> [Work required]: Below is a listing; return it in full, exactly as it appears.

> [Given information]:
***

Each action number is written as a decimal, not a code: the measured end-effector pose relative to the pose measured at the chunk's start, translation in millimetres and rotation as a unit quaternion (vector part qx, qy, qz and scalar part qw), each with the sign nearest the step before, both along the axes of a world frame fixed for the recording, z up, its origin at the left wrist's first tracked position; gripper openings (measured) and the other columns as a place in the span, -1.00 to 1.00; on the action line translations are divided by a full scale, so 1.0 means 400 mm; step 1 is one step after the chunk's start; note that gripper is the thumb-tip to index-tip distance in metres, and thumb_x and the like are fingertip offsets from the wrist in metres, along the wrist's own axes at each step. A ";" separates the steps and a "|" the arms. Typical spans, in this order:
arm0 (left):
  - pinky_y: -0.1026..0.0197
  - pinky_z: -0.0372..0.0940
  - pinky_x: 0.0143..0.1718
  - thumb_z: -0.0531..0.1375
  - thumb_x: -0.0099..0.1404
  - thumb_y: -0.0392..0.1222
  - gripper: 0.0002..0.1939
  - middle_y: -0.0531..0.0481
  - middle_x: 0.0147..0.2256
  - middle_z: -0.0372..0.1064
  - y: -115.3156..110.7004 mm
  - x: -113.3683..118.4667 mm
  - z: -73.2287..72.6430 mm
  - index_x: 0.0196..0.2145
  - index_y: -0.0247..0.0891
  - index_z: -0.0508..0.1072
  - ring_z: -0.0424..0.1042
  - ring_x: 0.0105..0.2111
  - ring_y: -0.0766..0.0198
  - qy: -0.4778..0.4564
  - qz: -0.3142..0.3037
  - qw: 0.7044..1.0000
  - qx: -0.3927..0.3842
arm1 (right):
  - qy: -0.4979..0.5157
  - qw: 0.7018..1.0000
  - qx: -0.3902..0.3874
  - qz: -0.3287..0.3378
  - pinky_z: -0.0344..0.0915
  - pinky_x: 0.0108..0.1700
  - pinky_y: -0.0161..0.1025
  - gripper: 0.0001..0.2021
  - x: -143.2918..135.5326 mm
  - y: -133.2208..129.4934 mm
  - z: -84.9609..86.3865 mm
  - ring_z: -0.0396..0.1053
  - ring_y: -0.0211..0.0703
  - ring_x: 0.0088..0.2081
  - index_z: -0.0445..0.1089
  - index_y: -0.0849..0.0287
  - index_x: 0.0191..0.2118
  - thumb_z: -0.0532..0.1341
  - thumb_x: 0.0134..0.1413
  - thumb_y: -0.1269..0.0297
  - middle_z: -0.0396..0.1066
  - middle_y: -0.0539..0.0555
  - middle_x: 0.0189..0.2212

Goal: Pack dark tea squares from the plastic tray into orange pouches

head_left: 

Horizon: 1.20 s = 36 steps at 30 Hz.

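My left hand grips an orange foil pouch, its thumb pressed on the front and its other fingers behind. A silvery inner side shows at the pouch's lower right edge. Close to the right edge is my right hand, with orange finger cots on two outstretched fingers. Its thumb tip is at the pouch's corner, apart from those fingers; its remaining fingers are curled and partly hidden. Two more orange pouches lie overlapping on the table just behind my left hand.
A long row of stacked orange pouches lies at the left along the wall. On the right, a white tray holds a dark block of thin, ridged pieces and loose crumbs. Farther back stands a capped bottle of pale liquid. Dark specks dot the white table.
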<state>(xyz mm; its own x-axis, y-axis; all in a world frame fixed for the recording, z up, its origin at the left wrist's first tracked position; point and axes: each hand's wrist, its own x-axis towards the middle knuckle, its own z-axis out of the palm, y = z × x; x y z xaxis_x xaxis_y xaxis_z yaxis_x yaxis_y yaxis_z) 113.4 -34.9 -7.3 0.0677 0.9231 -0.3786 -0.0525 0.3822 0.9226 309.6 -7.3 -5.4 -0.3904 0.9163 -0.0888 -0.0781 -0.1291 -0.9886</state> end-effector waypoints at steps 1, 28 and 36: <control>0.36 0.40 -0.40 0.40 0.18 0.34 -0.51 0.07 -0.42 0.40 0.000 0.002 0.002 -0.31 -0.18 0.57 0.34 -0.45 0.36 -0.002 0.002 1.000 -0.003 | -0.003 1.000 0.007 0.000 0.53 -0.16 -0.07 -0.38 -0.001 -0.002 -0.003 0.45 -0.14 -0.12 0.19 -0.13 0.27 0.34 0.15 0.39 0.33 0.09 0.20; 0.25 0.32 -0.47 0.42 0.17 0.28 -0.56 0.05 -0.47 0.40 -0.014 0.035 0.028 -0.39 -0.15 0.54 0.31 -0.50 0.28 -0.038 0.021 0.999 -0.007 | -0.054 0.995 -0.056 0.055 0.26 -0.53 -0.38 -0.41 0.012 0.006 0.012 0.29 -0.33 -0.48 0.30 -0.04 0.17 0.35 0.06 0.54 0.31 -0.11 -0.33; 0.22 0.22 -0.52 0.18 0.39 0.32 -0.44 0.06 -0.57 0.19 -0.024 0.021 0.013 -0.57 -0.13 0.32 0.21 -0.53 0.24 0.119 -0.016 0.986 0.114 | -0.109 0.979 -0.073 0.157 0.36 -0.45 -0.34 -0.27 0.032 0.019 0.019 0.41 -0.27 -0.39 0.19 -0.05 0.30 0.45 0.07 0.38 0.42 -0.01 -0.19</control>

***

> [Solution for this problem]:
Each action number is written as a decimal, not a code: the measured end-effector pose relative to the pose measured at the chunk's start, translation in millimetres and rotation as a unit quaternion (vector part qx, qy, qz and scalar part qw), each with the sign nearest the step before, both along the axes of a world frame fixed for the recording, z up, its origin at the left wrist's first tracked position; gripper openings (measured) and the other columns as a place in the span, -1.00 to 1.00; on the action line translations are divided by a full scale, so 1.0 means 400 mm; step 1 is one step after the chunk's start; note that gripper is the thumb-tip to index-tip distance in metres, and thumb_x and the like are fingertip offsets from the wrist in metres, along the wrist's own axes at each step. A ";" separates the steps and a "|" the arms. Typical spans, in this order:
arm0 (left):
  - pinky_y: -0.1026..0.0197
  - pinky_z: -0.0372..0.0940
  - pinky_x: 0.0143..0.1718
  - thumb_z: -0.0531..0.1375
  - thumb_x: -0.0099..0.1404
  - thumb_y: -0.0392..0.1222
  - gripper: 0.0002..0.1939
  - middle_y: -0.0531..0.0481
  - middle_x: 0.0147..0.2256
  - middle_z: -0.0372..0.1064
  - y: -115.3156..110.7004 mm
  - x: -113.3683..118.4667 mm
  - z: -73.2287..72.6430 mm
  - index_x: 0.0196..0.2145
  - index_y: -0.0247..0.0891
  - index_z: -0.0508..0.1072
  - ring_z: -0.0424..0.1042
  - ring_x: 0.0105..0.2111
  - ring_y: -0.0766..0.0198
  - qy: -0.4778..0.4564
  - qz: -0.3142..0.3037
  - qw: 0.7044..1.0000
  - qx: -0.3927..0.3842
arm1 (right):
  - qy: -0.4979..0.5157
  - qw: 0.7018..1.0000
  - qx: -0.3902..0.3874
  - qz: -0.3287..0.3378
  - pinky_z: -0.0344..0.0915
  - pinky_x: 0.0108..0.1700
  - pinky_y: -0.0161..0.1025
  - gripper: 0.0001..0.2021
  - x: -143.2918..135.5326 mm
  - y: -133.2208..129.4934 mm
  - z: -84.9609..86.3865 mm
  - ring_z: -0.0396..0.1053
  - ring_y: -0.0211..0.0703
  - ring_x: 0.0088..0.2081
  - index_z: -0.0445..0.1089
  - index_y: -0.0849..0.0287
  - index_x: 0.0191..0.2118
  - thumb_z: -0.0532..0.1341
  - thumb_x: 0.0134..0.1413
  - thumb_y: -0.1269..0.0297
  - middle_z: -0.0396..0.1066
  - middle_y: -0.0539..0.0555
  - middle_x: 0.0189..0.2212

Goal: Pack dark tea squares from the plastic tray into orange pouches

head_left: 

Horizon: 1.20 s = 36 steps at 30 Hz.

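My left hand grips an orange foil pouch, its thumb pressed on the front and its other fingers behind. A silvery inner side shows at the pouch's lower right edge. Close to the right edge is my right hand, with orange finger cots on two outstretched fingers. Its thumb tip is at the pouch's corner, apart from those fingers; its remaining fingers are curled and partly hidden. Two more orange pouches lie overlapping on the table just behind my left hand.
A long row of stacked orange pouches lies at the left along the wall. On the right, a white tray holds a dark block of thin, ridged pieces and loose crumbs. Farther back stands a capped bottle of pale liquid. Dark specks dot the white table.
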<state>(xyz mm; its own x-axis, y-axis; all in a world frame fixed for the recording, z up, its origin at the left wrist's first tracked position; point and axes: each hand's wrist, its own x-axis towards the middle knuckle, its own z-axis out of the palm, y = z × x; x y z xaxis_x xaxis_y xaxis_z yaxis_x yaxis_y yaxis_z) 113.4 -34.9 -7.3 0.0677 0.9231 -0.3786 -0.0525 0.3822 0.9226 309.6 -7.3 -5.4 -0.3904 0.9163 -0.0888 -0.0781 -0.1291 -0.9886</state> end-effector waypoints at steps 1, 28 and 36: <control>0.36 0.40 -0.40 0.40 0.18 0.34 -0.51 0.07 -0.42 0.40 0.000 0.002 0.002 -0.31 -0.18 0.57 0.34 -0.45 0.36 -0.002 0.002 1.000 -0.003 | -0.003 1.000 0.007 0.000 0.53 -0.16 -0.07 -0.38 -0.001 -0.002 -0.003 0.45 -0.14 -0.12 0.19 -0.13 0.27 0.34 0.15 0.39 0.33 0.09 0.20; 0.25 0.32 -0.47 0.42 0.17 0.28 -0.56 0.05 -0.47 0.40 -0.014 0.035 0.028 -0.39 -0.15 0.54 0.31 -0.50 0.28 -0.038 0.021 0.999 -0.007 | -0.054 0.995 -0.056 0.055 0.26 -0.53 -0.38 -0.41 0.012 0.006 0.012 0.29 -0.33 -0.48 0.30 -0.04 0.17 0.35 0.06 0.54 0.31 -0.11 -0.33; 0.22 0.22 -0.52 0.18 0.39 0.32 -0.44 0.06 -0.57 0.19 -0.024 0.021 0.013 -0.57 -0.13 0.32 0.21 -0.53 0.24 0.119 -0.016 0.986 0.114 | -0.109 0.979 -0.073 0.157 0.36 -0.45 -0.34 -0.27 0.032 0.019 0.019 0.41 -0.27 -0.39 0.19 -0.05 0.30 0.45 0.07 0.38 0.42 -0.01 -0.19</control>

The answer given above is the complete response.